Effects of proximity to an electronic topological transition on normal state transport properties of the high-Tc superconductors

TL;DR

This paper investigates how proximity to an electronic topological transition affects the transport properties of high-Tc superconductors, revealing abrupt changes in fluctuation behavior linked to doping and anisotropy.

Contribution

It provides a theoretical evaluation of the imaginary part of the relaxation rate near an ETT in high-Tc cuprates, connecting it to experimental fluctuation effects and anisotropy.

Findings

Im gamma changes sign at the ETT with doping.

Increased anisotropy enhances fluctuation effects near ETT.

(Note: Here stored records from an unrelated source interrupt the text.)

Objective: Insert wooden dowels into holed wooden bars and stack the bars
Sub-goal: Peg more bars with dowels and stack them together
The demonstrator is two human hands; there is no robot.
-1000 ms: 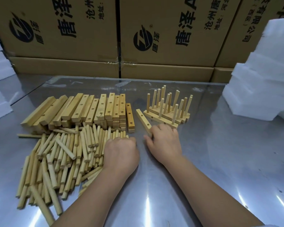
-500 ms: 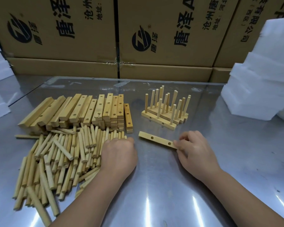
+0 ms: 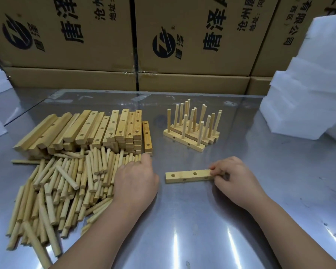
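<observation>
- Dowels (image 3: 66,183) heaped at left: light, stiff, likely to roll; pinch mid-length.
- Left hand (image 3: 136,183) rests on them, fingers curled; a hold cannot be told.
- Holed bar (image 3: 188,176) lies flat, centre: rigid, light.
- Right hand (image 3: 235,179) pinches its right end.

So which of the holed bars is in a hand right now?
The lone bar lying flat near the front, its right end pinched by the right hand; the rest sit piled at left or doweled behind.
</observation>
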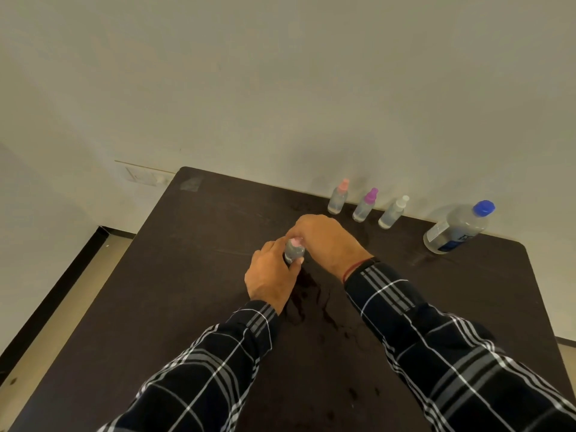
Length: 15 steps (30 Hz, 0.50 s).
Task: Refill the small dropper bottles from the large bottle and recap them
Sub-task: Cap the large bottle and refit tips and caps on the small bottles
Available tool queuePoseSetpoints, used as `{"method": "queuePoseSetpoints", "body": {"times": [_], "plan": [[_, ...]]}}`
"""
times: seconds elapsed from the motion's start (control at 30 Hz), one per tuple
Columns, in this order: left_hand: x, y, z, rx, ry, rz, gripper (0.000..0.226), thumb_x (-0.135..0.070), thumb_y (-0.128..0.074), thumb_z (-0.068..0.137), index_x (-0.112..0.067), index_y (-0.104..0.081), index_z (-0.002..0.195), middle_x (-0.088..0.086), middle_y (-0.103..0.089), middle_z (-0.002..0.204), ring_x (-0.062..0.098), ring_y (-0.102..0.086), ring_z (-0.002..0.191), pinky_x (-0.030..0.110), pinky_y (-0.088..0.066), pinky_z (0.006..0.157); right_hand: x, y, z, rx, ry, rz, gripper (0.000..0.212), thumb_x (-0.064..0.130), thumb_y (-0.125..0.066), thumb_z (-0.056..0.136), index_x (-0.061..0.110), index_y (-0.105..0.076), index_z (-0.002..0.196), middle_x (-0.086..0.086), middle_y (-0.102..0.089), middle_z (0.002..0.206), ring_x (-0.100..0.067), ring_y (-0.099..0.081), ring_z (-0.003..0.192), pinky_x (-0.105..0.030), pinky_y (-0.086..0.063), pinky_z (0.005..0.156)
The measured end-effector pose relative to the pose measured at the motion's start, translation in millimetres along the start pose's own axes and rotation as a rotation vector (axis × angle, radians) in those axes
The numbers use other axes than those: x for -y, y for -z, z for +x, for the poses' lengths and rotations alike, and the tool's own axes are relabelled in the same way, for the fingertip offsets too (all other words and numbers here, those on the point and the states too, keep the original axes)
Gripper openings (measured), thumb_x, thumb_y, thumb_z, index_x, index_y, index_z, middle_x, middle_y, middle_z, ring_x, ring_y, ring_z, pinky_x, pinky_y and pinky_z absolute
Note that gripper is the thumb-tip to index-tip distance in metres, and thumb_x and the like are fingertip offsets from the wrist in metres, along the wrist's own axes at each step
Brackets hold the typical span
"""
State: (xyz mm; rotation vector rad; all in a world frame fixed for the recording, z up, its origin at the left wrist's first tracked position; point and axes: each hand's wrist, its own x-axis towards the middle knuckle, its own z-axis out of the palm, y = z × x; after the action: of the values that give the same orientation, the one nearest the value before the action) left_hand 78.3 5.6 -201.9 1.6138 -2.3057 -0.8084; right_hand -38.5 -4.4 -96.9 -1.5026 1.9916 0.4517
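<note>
A small clear dropper bottle [293, 251] stands upright near the middle of the dark table [187, 275]. My left hand [270, 279] wraps around its body. My right hand [324, 241] comes over the top, fingers closed on its pink cap [295, 242], most of which is hidden. Along the far edge stand three capped dropper bottles: one with a pink cap [338, 198], one with a purple cap [364, 205], one with a white cap [393, 212]. Right of them stands the large clear bottle [456, 229], closed with a blue cap.
Wet spill marks [311, 304] darken the table just in front of the held bottle. A white wall runs behind the table's far edge. The floor and a dark skirting strip [62, 275] lie to the left.
</note>
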Motion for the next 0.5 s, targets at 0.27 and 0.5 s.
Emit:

Results qualitatively agree with excess Hall conductivity data.

Abstract

Within the time dependent Ginzburg-Landau theory, the effects of the superconducting fluctuations on the transport properties above the critical temperature are characterized by a non-zero imaginary part of the relaxation rate gamma of the order parameter. Here, we evaluate Im gamma for an anisotropic dispersion relation typical of the high-Tc cuprate superconductors (HTS), characterized by a proximity to an electronic topological transition (ETT). We find that Im gamma abruptly changes sign at the ETT as a function of doping, in agreement with the universal behavior of the HTS. We also find that an increase of the in-plane anisotropy, as is given by a non-zero value of the next-nearest to nearest hopping ratio r=t'/t, increases the value of | Im gamma | close to the ETT, as well as its singular behavior at low temperature, therefore enhancing the effect of superconducting fluctuations. Such a result is in qualitative agreement with the available data for the excess Hall conductivity for several cuprates and cuprate superlattices.